**DESCRIPTION OF THE TASK:**
Write out, word for word and with no pictures, each line below from the one containing "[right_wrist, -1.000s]" through the one containing "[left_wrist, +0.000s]", both included, and no other line.

************

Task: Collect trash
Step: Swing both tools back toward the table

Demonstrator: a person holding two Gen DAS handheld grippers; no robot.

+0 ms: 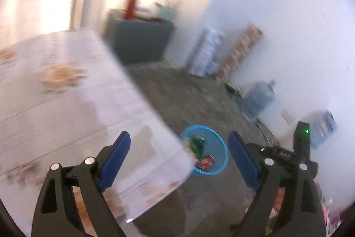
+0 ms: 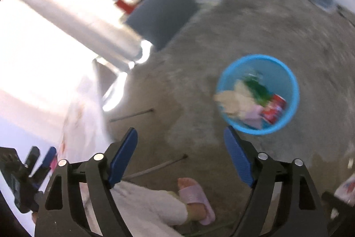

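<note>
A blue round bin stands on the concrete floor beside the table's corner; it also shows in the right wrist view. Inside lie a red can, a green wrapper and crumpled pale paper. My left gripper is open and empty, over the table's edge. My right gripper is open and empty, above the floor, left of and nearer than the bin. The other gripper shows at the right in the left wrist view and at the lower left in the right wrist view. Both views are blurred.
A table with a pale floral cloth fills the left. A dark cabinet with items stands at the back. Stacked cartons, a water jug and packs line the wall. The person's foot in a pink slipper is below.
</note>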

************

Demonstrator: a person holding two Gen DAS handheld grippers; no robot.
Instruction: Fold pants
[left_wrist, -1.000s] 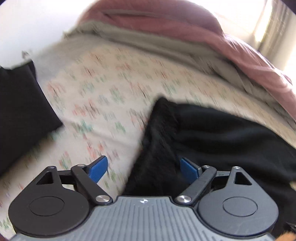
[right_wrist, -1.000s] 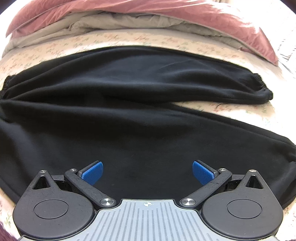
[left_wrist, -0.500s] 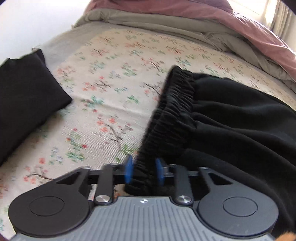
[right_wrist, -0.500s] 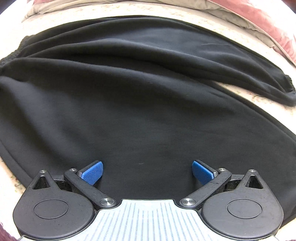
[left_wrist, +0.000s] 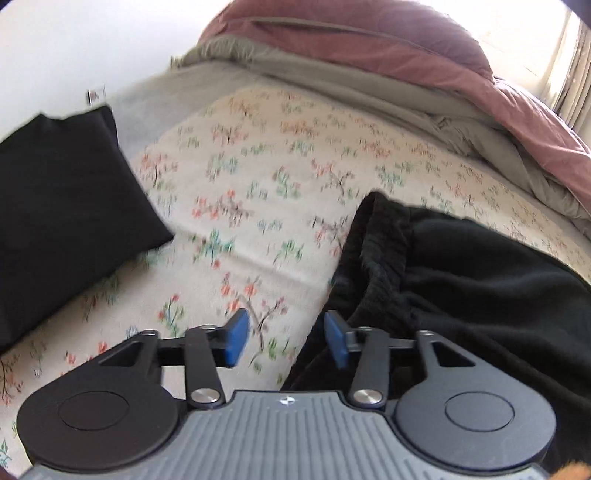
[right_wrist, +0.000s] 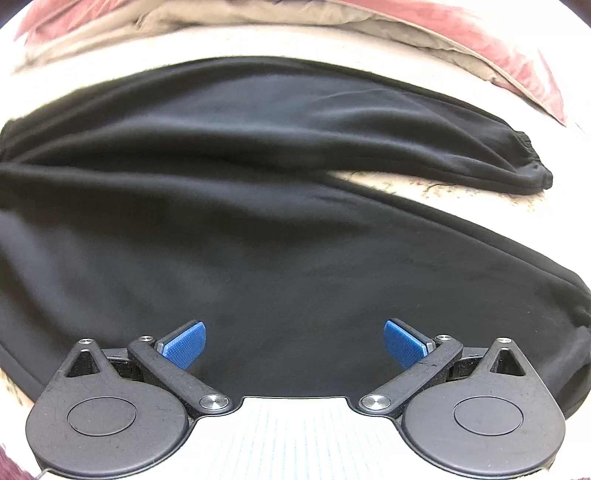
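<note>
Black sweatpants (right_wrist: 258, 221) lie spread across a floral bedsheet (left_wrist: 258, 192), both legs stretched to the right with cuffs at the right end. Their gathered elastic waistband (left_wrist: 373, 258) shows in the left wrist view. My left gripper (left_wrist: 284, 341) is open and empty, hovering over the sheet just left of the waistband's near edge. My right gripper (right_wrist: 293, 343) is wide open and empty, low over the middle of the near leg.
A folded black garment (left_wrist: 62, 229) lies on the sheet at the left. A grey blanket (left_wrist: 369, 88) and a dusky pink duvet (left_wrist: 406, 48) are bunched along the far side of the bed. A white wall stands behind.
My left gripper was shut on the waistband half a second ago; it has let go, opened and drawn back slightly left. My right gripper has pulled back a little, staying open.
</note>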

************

**OUTPUT FOR THIS TASK:**
[right_wrist, -1.000s] 
[left_wrist, -0.500s] 
[right_wrist, -0.500s] 
[left_wrist, +0.000s] 

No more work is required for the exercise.